Please keep to the lines below from the one with "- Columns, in" through the one with "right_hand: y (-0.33", and restate them word for word, ends included.
▬▬▬▬▬▬
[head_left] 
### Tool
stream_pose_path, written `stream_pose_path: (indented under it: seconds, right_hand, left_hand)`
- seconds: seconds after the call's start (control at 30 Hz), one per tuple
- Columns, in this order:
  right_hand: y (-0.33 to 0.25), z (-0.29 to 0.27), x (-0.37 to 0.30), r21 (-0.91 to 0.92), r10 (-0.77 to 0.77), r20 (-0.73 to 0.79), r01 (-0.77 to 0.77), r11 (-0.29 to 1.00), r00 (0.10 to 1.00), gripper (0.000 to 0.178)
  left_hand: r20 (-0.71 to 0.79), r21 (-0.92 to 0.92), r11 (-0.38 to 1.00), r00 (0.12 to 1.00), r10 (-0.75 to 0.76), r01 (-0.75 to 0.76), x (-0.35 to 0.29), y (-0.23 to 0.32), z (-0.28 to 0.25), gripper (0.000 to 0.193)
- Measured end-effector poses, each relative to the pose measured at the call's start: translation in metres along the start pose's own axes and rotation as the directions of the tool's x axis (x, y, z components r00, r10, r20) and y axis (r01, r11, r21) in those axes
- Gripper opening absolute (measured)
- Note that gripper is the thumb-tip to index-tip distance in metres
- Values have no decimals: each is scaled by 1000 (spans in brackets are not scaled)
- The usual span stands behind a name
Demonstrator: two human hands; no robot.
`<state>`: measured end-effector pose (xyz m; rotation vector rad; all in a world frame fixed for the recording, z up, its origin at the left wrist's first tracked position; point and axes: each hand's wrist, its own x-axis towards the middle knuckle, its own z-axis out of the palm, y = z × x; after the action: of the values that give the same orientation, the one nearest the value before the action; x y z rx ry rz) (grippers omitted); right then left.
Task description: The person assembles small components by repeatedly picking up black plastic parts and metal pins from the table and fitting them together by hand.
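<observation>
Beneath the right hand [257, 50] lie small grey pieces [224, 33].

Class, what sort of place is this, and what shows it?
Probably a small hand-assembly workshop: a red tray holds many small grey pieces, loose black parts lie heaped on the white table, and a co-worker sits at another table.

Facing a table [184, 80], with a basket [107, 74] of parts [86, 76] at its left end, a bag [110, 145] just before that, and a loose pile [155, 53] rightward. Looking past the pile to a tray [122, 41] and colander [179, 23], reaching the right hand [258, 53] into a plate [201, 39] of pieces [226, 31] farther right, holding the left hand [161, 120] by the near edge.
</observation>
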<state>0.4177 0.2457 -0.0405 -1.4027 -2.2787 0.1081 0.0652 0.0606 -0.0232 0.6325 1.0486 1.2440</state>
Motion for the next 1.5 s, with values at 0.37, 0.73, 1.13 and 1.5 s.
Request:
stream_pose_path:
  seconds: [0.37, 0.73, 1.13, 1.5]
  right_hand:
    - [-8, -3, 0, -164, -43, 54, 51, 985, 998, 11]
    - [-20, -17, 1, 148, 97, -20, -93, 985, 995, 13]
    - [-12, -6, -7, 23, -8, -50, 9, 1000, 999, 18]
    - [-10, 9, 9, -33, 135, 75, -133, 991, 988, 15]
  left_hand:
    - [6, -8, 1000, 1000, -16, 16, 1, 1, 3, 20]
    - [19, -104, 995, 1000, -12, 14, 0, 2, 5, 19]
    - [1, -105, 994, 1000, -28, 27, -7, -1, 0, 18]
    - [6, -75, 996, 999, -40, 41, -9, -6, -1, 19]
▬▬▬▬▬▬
Expected answer:
- Columns, in this order:
  right_hand: y (-0.33 to 0.25), z (-0.29 to 0.27), x (-0.37 to 0.30), r21 (-0.91 to 0.92), r10 (-0.77 to 0.77), r20 (-0.73 to 0.79), r01 (-0.77 to 0.77), r11 (-0.29 to 1.00), r00 (0.10 to 1.00), gripper (0.000 to 0.178)

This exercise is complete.